■ Problem ■
Copy out all of the material. Every line must match the original.

■ Source data ■
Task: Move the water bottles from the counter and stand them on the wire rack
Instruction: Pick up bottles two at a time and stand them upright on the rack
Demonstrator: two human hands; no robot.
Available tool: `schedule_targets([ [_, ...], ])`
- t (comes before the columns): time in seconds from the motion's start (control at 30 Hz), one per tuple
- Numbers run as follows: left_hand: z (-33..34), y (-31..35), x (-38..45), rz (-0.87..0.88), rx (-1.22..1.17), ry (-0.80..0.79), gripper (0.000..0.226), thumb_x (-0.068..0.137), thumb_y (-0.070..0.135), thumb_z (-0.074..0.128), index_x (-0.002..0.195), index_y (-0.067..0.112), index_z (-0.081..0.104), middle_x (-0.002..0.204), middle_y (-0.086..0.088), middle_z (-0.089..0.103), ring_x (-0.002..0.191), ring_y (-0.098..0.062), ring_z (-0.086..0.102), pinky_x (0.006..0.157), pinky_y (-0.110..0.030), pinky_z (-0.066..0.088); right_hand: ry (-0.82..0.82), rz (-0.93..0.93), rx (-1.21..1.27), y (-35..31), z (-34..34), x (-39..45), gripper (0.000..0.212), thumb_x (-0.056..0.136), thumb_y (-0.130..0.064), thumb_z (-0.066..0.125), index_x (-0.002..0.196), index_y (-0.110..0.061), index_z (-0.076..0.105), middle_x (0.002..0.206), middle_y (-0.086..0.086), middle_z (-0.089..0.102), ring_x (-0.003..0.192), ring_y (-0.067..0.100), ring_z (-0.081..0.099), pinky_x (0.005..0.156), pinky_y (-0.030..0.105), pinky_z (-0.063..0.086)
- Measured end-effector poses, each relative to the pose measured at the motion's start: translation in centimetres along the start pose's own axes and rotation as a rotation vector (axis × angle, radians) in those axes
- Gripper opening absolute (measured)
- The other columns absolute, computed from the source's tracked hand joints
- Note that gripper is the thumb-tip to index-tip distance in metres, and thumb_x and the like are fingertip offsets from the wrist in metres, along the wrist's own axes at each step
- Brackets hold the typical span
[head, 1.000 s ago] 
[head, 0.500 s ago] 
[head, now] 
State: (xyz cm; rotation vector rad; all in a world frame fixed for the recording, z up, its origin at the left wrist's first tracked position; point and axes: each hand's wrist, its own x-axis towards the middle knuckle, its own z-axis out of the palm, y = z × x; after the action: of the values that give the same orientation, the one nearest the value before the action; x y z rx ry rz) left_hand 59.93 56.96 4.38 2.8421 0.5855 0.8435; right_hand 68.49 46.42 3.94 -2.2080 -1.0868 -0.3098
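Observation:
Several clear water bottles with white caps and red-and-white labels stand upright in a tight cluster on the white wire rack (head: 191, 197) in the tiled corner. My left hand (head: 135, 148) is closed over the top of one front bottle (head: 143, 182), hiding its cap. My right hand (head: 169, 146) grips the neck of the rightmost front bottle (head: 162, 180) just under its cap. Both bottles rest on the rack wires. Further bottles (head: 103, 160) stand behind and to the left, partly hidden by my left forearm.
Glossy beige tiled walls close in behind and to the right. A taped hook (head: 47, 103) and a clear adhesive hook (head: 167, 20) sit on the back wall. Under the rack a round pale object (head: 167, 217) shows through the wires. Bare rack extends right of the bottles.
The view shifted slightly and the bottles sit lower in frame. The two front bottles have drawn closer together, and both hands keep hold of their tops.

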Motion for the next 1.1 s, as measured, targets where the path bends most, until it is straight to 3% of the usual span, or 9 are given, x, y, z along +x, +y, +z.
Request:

■ Response for this exercise ■
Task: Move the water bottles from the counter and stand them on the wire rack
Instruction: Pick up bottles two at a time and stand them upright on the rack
Demonstrator: two human hands; no robot.
Available tool: `schedule_targets([ [_, ...], ])`
- t (comes before the columns): time in seconds from the motion's start (control at 30 Hz), one per tuple
- Numbers run as follows: left_hand: z (-33..34), y (-31..35), x (-38..45), rz (-0.87..0.88), rx (-1.22..1.17), ry (-0.80..0.79), gripper (0.000..0.226), thumb_x (-0.068..0.137), thumb_y (-0.070..0.135), thumb_z (-0.074..0.128), index_x (-0.002..0.195), index_y (-0.067..0.112), index_z (-0.081..0.104), middle_x (-0.002..0.204), middle_y (-0.086..0.088), middle_z (-0.089..0.103), ring_x (-0.002..0.191), ring_y (-0.098..0.062), ring_z (-0.086..0.102), pinky_x (0.006..0.157), pinky_y (-0.110..0.030), pinky_z (-0.066..0.088); right_hand: ry (-0.82..0.82), rz (-0.93..0.93), rx (-1.21..1.27), y (-35..31), z (-34..34), x (-39..45), gripper (0.000..0.212), thumb_x (-0.056..0.136), thumb_y (-0.130..0.064), thumb_z (-0.066..0.125), index_x (-0.002..0.196), index_y (-0.110..0.061), index_z (-0.076..0.105), middle_x (0.002..0.206), middle_y (-0.086..0.086), middle_z (-0.089..0.102), ring_x (-0.003..0.192), ring_y (-0.067..0.100), ring_z (-0.081..0.099), pinky_x (0.005..0.156), pinky_y (-0.030..0.105), pinky_z (-0.063..0.086)
- Measured end-effector poses, each relative to the pose measured at the motion's start: translation in centimetres along the start pose's own axes and rotation as a rotation vector (axis × angle, radians) in those axes
- Gripper opening absolute (measured)
- The other columns absolute, computed from the source's tracked hand joints
- Note that gripper is the thumb-tip to index-tip distance in metres, and thumb_x and the like are fingertip offsets from the wrist in metres, along the wrist's own axes at each step
- Brackets hold the typical span
[head, 1.000 s ago] 
[head, 0.500 s ago] 
[head, now] 
State: (xyz cm; rotation vector rad; all in a world frame fixed for the recording, z up, its origin at the left wrist's first tracked position; point and axes: each hand's wrist, its own x-axis towards the middle knuckle, its own z-axis out of the palm, y = z × x; after the action: of the values that give the same orientation, the one nearest the value before the action; x y z rx ry rz) left_hand 59.93 56.96 4.38 2.8421 0.5855 0.8435; right_hand 68.49 46.42 3.94 -2.2080 -1.0868 -0.3098
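Observation:
Several clear water bottles with white caps and red-and-white labels stand upright in a tight cluster on the white wire rack (head: 191, 197) in the tiled corner. My left hand (head: 135, 148) is closed over the top of one front bottle (head: 143, 182), hiding its cap. My right hand (head: 169, 146) grips the neck of the rightmost front bottle (head: 162, 180) just under its cap. Both bottles rest on the rack wires. Further bottles (head: 103, 160) stand behind and to the left, partly hidden by my left forearm.
Glossy beige tiled walls close in behind and to the right. A taped hook (head: 47, 103) and a clear adhesive hook (head: 167, 20) sit on the back wall. Under the rack a round pale object (head: 167, 217) shows through the wires. Bare rack extends right of the bottles.
The view shifted slightly and the bottles sit lower in frame. The two front bottles have drawn closer together, and both hands keep hold of their tops.
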
Motion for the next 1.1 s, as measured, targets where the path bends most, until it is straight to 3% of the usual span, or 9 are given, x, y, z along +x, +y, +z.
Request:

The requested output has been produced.